John Coates, recognising the opportunity presented to independent producers by the advent of Channel 4 in 1981, determined to pitch to the new channel a high-quality 26-minute animation production based on a Raymond Briggs book. But who was to direct it? After a false start, he chose Jackson, who had to that point directed nothing more ambitious than short television commercials. It was a gamble that was to result in a film of enduring appeal. That film was The Snowman (1982).
When as Channel 4's commissioning editor of The Snowman I ventured to suggest mid-production that this was surely a classic in the making, with a flash of her eyes she was quick to point out that it was a lot of hard work. Something of her own quiet good humour - and child's sense of wonder - is in the sequence she animated herself of the snowmen's Christmas party, to which the boy is brought by his Snowman. Those who purchase The Snowman as a book are often astonished that the famous trip in the film to meet Father Christmas does not feature in the original. That was a special part of Dianne Jackson's talent to capture the spirit of a work but to elaborate it to stunning effect.

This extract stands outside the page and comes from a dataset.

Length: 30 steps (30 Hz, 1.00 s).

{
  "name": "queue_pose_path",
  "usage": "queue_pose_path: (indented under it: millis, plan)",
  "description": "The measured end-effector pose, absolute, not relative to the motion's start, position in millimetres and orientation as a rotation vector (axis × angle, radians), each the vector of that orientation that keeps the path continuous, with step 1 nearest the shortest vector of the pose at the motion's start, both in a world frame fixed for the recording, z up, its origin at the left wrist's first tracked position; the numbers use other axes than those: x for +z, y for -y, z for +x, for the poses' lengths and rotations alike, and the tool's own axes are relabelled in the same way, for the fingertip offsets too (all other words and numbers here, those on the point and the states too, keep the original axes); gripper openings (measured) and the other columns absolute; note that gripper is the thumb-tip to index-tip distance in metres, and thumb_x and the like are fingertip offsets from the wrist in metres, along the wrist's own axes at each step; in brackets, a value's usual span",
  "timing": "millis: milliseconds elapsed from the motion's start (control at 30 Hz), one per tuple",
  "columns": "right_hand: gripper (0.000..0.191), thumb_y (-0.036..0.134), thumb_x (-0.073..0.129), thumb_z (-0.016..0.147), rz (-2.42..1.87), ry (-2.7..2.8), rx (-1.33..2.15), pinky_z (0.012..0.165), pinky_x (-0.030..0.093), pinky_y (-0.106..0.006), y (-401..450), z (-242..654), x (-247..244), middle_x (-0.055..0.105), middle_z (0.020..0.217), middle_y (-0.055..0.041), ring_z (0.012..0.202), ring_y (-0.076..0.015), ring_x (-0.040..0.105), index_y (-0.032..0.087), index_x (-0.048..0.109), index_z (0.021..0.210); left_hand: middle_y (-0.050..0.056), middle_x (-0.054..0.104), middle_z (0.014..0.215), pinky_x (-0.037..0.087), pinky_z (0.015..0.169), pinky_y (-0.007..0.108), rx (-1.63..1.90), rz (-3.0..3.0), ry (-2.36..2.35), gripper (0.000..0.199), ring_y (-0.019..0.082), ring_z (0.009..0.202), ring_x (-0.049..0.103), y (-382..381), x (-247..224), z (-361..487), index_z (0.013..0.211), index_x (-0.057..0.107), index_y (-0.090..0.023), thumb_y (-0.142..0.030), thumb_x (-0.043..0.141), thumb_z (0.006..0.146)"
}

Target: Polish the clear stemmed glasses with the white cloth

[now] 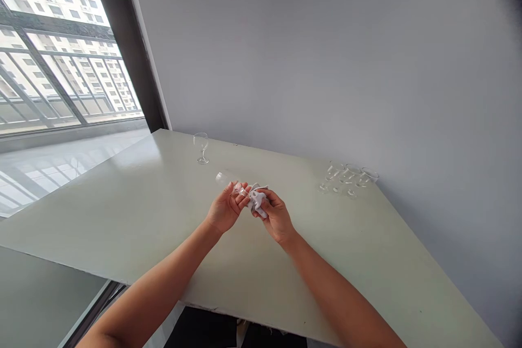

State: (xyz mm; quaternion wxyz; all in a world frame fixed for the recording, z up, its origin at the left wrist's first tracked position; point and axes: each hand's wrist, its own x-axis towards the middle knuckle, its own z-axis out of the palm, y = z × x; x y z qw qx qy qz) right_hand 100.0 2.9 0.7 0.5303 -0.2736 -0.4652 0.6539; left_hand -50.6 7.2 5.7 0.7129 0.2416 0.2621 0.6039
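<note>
My left hand point(225, 210) is closed around a clear wine glass point(227, 179), which lies tilted with its bowl toward the upper left. In my right hand point(279, 216) is a bunched white cloth point(258, 201), pinched between thumb and fingers. The cloth wraps the foot end of the glass and hides it. Both hands are close together above the middle of the table point(163, 217).
A single wine glass point(200, 147) stands upright near the table's far edge. Several stemmed glasses point(351, 176) stand grouped at the right, close to the wall point(367, 65). At the left is a large window point(61, 54) with railings outside.
</note>
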Motion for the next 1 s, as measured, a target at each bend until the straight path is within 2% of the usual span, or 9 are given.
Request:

Her creation of a fantasy dream sequence for Hilda in When the Wind Blows (1986 - directed by Jimmy Murakami) was part of a strategy to 'open out' the film and was felt at least initially to have gone too far. Characteristically she fought her corner.
None the less her ability to create imaginative worlds which appealed to 'children of all ages', that is to adults too, was unerring. I recall sitting with her during the premiere screening of Granpa, when a child in front of us turned to a friend and said: 'I'd really like to be in this film.' Dianne laughed delightedly.
Granpa (1989), which she directed, the story of a little girl's relationship with her grandfather, based on John Burningham's book, was of less immediate popular appeal than The Snowman. But it was perhaps more satisfying to her creatively, demanding a more subtle approach.
She was however to return to the work of Raymond Briggs when she storyboarded and acted as supervising director of Father Christmas (1991). Without Dianne Jackson it is true to say that none of the Beatrix Potter adaptations would have been produced. To Frederick Warne, the publishers and guardians of the Potter heritage, she was the guarantee of the integrity of the series.
Hers was a specifically English sensibility which encompassed the rhythms of the seasons, the countryside and its animals and a sense of the past, all of which feature in her best work, including her last storyboard, for Margery Williams's classic book The Velveteen Rabbit.
As the Skin Horse said to the Velveteen Rabbit: 'Real isn't how you are made . . . it's a thing that happens to you when a child loves you for a long, long time . . .' Dianne's films will be loved for a long, long time.